Can linear regression analysis really predict the future?

Craig66 · Nov 13, 2009

Quote from dtrader98:
----------------------------
If posters are bored, here's something to play with.

Since many posters are looking at this from a mean reversion perspective, see if you can understand the reversion directional probability rule.

Take a ts generated from a gaussian process (a large one like 1000 steps).
Then count how many times the following
occur
a) p(t-1) < median AND sign(p(t)-p(t-1))= POS

b) p(t-1) > median AND sign(p(t)-p(t-1))= NEG

Sum both results and divide by the total number of trials. Run it over and over. Does the directional indicator only give a 50% result?
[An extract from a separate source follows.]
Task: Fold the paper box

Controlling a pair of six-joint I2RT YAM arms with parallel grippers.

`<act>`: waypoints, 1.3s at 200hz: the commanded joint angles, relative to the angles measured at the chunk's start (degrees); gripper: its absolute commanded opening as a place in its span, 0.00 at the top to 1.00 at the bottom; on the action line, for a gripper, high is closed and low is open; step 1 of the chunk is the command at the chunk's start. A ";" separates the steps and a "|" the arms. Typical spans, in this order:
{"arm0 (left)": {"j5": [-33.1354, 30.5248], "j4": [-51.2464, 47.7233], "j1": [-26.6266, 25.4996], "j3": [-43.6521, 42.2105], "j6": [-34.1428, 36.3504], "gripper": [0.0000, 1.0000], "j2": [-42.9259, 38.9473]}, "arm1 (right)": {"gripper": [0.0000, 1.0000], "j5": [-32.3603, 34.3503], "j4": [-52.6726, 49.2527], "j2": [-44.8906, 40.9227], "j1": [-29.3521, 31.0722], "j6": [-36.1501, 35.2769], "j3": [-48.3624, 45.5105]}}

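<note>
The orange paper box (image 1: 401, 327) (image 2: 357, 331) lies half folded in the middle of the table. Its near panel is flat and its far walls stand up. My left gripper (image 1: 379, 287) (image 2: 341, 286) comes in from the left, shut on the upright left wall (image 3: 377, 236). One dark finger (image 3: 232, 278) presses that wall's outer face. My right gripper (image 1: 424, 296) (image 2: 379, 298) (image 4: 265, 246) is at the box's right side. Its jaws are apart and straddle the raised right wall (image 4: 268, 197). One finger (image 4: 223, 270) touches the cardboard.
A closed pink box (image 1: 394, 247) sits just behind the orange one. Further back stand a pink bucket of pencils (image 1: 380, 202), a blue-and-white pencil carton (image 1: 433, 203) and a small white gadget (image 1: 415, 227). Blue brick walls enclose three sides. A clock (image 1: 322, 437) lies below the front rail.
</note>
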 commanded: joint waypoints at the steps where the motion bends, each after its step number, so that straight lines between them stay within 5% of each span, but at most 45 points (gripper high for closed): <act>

Remember, you are generating a probability rule based on random walk distribution. [/B]

Is the medium "the medium for the last n innovations"? If so then isn't the value of n going to heavily affect the result?

Here are some sample runs with 1000 innovation, median length 40, repeat 10x.

POS:24.75 NEG:25.75
POS:25.58 NEG:25.62
POS:26.37 NEG:24.77

Discarding the fact I may have coded this incorrectly, I'm not exactly sure what this proves?

dtrader98 · Nov 13, 2009

Quote from Craig66:

Is the medium "the medium for the last n innovations"? If so then isn't the value of n going to heavily affect the result?

I try to be clear, but so far, I see I haven't been. Some things should be readily obvious to people who have familiarity with time series and statistics.

Couple of things.

1) Every number a, b, and N observations (time values) should all come out positive, as a and b are a count of outcomes meeting rules shown. So, if someone gets a negative value for the result, there is something wrong with your interpretation or my description.

2) I wasn't too clear on how the ts sequence was generated. I never said it was a cumsum random walk.
I simply said it was a random gaussian value generated at each time instant
(distribution parameters are fixed).
You can think of each step as an innovation if you like, although in this case they are not innovations.

3) The series should be stationary by inspection. If not, something is wrong.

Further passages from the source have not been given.